Another argument one hears from U.S. officials is that the poppy farmers have alternatives but do not take them. Helmand receives more U.S. aid than any other Afghan province, they often add. That's true; however, much of the money has been spent on large infrastructural projects that won't show concrete change for ordinary Afghans for years. Meanwhile, cash- for- work and alternative livelihood programs funded by USAID have been costly failures. One $18 million, U.S.-- funded program shut down in 2005 after gunmen killed eleven of the local staff and guards.

Everywhere you look, there are horrific reports filtering out about daily life in this violent and lawless province. Farmers there often say they must grow opium to survive, and they are not exaggerating. The Taliban threaten dire consequences for anyone who fails to meet opium quotas set by the traffickers. With too few foreign troops to launch a proper counterinsurgency campaign, NATO commanders are forced to rely on aerial bombardments, killing hundreds of civilians and hardening the Afghan villagers against the West. The provincial government and police are notoriously corrupt — with most profiting from the opium trade as well. "We are caught here between the Taliban and government," said Dastoor Khan, a Helmand farmer, expressing a commonly heard sentiment.
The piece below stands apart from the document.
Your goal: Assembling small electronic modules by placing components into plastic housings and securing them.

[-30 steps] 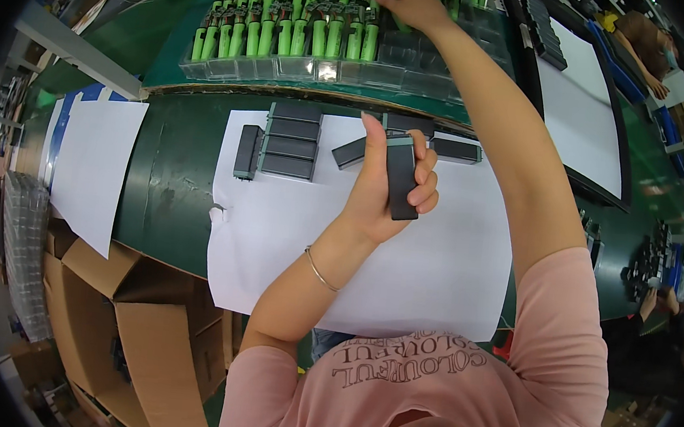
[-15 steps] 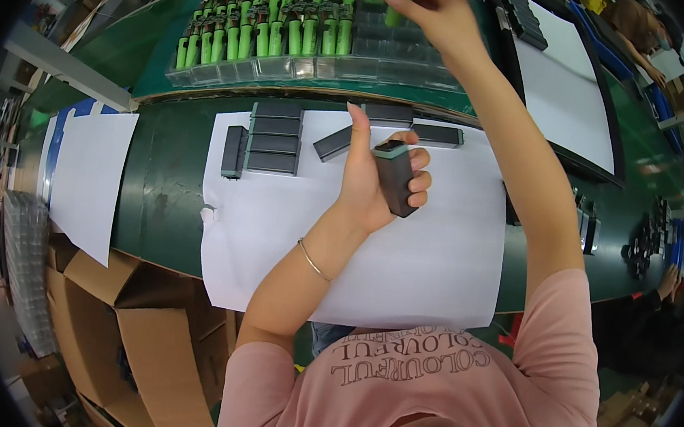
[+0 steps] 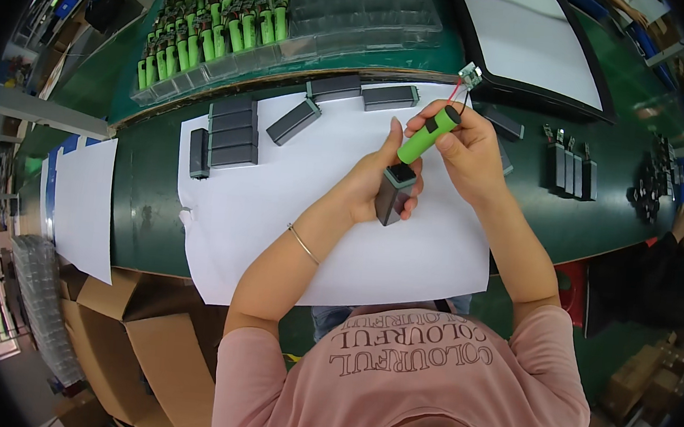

Yet instead of intensifying efforts to go after the traffickers and money launderers behind the insurgency, the U.S. government has pushed for broadscale aerial spraying of poppy fields. Wide-scale spraying would play into the hands of traffickers and terrorists. If implemented, this policy would drive up opium prices, thus increasing profits for drug dealers and the Taliban, and make life even harder for already debt- ridden Afghan farmers — exactly the results the U.S. government and NATO don't want.

It's easy to see how we got into this mess. Finding a way out presents a greater challenge. One can blame the current predicament on a combination of geography, poverty, and the "light footprint" approach. Landlocked Afghanistan is one of the poorest and most backward countries in the world, with social indicators on par with places like Burundi and Ethiopia. Almost one in four Afghan children die before they reach age five and average life expectancy is just forty- three years. Per capita GDP was estimated by the World Bank in 2003 to be a mere $310.

The nation's infrastructure is pitiable, with one phone line for every five hundred people, few paved roads, not a single functioning sewage system, and a capital city that grinds along on just a few hours of city power per day. The economy is in shambles, inflation is skyrocketing, and along the rugged Pakistan frontier, many tribes have survived for centuries by smuggling goods through the forbidding mountain passes. Financial hardships weigh on ordinary Afghans as much as security concerns.